- Blazon Arms: Quarterly 1st and 4th, Argent two Chevronels between three Ravens each having an Ermine Spot in its beak Sable and between the chevronels three Pellets; 2nd and 3rd, Gules three Towers Argent.
- Creation date: 30 September 1751
- Created by: King George II
- Peerage: Peerage of Ireland
- First holder: Henry Flower, 2nd Baron Castle Durrow
- Present holder: Michael Flower, 11th Viscount Ashbrook
- Heir apparent: Hon. Rowland Flower
- Remainder to: Heirs male of the first viscount's body, lawfully begotten
- Subsidiary titles: Baron Castle Durrow
- Seat: Arley Hall
- Former seats: Castle Durrow Beaumont Lodge Shellingford Manor
- Motto: Nens Conscia Recti ("A mind conscious of rectitude")

= Viscount Ashbrook =

Title in the peerage of Ireland

Viscount Ashbrook is a title in the Peerage of Ireland. It was created in 1751 for Henry Flower, 2nd Baron Castle Durrow. The title of Baron Castle Durrow, in the County of Kilkenny, had been created in the Peerage of Ireland in 1733 for his father William Flower. He was a Colonel in the Army and also represented County Kilkenny and Portarlington in the Irish House of Commons. He was praised by Jonathan Swift as "a gentleman of very great sense and wit". As of 2022, the titles are held by the eleventh Viscount, who succeeded his father in 1995.

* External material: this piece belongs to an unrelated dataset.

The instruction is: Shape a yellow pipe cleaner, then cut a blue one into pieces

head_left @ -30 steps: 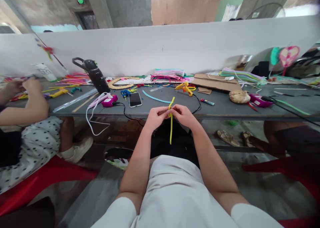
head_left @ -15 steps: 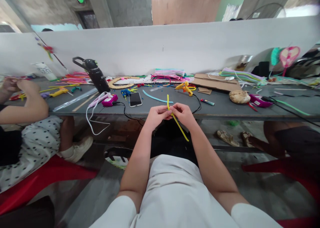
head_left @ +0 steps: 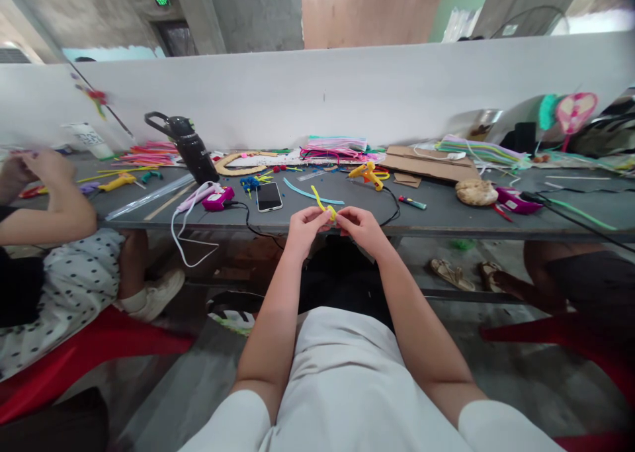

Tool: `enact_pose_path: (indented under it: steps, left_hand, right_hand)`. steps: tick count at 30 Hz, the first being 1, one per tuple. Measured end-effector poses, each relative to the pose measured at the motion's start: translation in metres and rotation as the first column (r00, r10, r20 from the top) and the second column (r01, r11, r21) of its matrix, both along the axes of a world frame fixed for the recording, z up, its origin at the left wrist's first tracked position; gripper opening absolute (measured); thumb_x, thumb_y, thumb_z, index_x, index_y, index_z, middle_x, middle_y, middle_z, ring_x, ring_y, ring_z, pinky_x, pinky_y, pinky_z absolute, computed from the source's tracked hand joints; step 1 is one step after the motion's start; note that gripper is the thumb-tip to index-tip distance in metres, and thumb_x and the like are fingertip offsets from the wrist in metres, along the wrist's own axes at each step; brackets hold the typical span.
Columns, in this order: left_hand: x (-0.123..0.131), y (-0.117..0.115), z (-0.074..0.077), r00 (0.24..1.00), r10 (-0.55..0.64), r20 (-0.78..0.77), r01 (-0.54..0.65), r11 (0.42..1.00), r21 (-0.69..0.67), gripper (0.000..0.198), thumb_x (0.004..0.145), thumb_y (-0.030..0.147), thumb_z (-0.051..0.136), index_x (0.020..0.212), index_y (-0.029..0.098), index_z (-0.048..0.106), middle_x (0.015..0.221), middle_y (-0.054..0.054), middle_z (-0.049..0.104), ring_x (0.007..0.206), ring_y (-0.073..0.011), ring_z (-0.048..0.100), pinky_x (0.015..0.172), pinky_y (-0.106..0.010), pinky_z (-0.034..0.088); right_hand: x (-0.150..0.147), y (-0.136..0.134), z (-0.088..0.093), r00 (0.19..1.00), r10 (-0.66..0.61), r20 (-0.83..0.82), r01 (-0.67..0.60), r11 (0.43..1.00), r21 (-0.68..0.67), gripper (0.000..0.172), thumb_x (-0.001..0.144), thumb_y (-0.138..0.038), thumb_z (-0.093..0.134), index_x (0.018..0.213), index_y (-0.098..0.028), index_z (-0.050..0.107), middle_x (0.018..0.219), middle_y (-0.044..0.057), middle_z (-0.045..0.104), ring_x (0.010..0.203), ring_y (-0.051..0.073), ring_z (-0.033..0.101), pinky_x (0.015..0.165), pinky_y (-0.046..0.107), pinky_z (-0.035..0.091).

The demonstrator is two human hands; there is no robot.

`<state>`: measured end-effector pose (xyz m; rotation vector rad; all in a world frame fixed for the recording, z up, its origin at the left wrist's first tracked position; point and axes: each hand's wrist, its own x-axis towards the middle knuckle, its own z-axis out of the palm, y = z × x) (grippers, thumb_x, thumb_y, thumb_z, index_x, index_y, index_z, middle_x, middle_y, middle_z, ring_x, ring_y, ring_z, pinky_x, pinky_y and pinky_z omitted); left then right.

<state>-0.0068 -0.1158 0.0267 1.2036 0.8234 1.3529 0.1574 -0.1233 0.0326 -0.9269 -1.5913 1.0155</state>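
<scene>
Your left hand [head_left: 308,230]: thumb and fingers pinched on a yellow pipe cleaner [head_left: 318,199], one end of which stands free toward eleven o'clock. Your right hand [head_left: 364,230]: fingertips closed in a narrow pinch at the same piece, on its bent part. Yellow pipe cleaner: between your two hands, in front of you at the near edge of the grey table [head_left: 446,217]. Clock directions from your hands: at eleven, just beyond, one light-blue pipe cleaner [head_left: 313,194], slightly curved, lying flat; at ten, one smartphone [head_left: 268,197], screen dark, and farther out one black bottle [head_left: 197,157] with a loop handle; at twelve, against the white partition [head_left: 248,94], one stack of pastel pipe cleaners [head_left: 337,142]; at one, one yellow glue gun [head_left: 366,174], black cord trailing; at two, flat cardboard [head_left: 431,166]; near three, one small tube [head_left: 412,203]; at nine, well apart, a co-worker's raised hands [head_left: 42,167].
</scene>
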Motion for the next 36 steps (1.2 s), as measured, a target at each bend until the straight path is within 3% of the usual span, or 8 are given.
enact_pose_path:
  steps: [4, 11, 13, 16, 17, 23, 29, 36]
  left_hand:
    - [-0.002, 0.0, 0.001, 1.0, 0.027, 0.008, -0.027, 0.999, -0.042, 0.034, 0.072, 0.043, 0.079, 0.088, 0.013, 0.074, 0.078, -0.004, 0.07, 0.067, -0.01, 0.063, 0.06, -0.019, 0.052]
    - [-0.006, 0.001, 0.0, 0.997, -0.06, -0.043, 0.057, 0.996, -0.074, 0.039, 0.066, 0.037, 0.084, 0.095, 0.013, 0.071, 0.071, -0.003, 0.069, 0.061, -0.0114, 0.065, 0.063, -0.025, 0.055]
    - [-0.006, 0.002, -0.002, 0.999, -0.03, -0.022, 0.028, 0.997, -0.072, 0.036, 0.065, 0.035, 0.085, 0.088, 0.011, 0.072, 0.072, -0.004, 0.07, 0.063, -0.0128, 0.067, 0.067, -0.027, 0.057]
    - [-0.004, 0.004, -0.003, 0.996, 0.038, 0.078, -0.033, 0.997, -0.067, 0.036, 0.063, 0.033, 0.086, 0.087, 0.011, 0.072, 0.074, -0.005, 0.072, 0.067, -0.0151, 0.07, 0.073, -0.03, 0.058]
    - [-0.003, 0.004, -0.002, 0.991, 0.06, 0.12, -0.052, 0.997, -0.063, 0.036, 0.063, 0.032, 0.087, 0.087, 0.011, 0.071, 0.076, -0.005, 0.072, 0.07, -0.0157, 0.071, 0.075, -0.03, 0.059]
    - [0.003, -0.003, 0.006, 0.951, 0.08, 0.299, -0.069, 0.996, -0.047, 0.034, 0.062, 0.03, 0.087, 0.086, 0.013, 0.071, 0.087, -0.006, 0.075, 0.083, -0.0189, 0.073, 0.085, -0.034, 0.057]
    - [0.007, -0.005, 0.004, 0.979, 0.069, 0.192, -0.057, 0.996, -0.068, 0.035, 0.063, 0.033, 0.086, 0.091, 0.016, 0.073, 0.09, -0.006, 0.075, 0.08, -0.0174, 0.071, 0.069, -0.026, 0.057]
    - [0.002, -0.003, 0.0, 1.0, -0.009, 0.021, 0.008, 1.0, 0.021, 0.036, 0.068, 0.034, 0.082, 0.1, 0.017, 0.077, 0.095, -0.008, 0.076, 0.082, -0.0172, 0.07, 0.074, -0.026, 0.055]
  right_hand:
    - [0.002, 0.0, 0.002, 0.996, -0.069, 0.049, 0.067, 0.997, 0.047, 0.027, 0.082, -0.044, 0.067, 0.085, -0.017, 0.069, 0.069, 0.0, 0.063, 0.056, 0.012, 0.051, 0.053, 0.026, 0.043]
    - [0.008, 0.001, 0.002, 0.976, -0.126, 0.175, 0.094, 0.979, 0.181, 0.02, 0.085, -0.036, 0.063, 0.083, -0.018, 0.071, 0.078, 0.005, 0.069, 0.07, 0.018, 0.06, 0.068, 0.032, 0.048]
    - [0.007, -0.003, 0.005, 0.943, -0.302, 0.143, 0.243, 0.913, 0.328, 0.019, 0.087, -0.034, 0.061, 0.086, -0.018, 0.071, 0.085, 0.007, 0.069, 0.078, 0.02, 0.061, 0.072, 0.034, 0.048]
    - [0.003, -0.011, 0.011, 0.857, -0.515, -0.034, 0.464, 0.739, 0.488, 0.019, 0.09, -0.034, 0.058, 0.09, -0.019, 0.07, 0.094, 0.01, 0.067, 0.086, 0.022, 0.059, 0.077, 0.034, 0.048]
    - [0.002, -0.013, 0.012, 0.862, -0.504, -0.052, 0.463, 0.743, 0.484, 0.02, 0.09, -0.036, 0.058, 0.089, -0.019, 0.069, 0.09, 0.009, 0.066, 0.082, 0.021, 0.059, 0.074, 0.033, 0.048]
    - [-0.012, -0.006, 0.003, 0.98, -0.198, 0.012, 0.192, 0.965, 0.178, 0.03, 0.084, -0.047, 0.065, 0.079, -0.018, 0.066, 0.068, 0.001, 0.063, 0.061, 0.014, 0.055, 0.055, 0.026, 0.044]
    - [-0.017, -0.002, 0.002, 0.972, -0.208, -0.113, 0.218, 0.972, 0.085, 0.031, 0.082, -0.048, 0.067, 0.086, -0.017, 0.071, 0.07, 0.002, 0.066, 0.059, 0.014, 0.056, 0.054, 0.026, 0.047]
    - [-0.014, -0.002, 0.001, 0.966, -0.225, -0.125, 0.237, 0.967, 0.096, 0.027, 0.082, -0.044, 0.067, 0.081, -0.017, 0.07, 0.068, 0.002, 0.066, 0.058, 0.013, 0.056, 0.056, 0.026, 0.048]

The family seat is Arley Hall, near Arley, Cheshire. Until 1922, the principal seat of the family was Castle Durrow, near Durrow, County Kilkenny; in England they also owned Beaumont Lodge, near Old Windsor, Berkshire, and the manor of Shellingford in Shellingford, Berkshire (presently Oxfordshire).

==Barons Castle Durrow (1733)==
- William Flower, 1st Baron Castle Durrow (1685–1746)
- Henry Flower, 2nd Baron Castle Durrow (died 1752) (created Viscount Ashbrook in 1751)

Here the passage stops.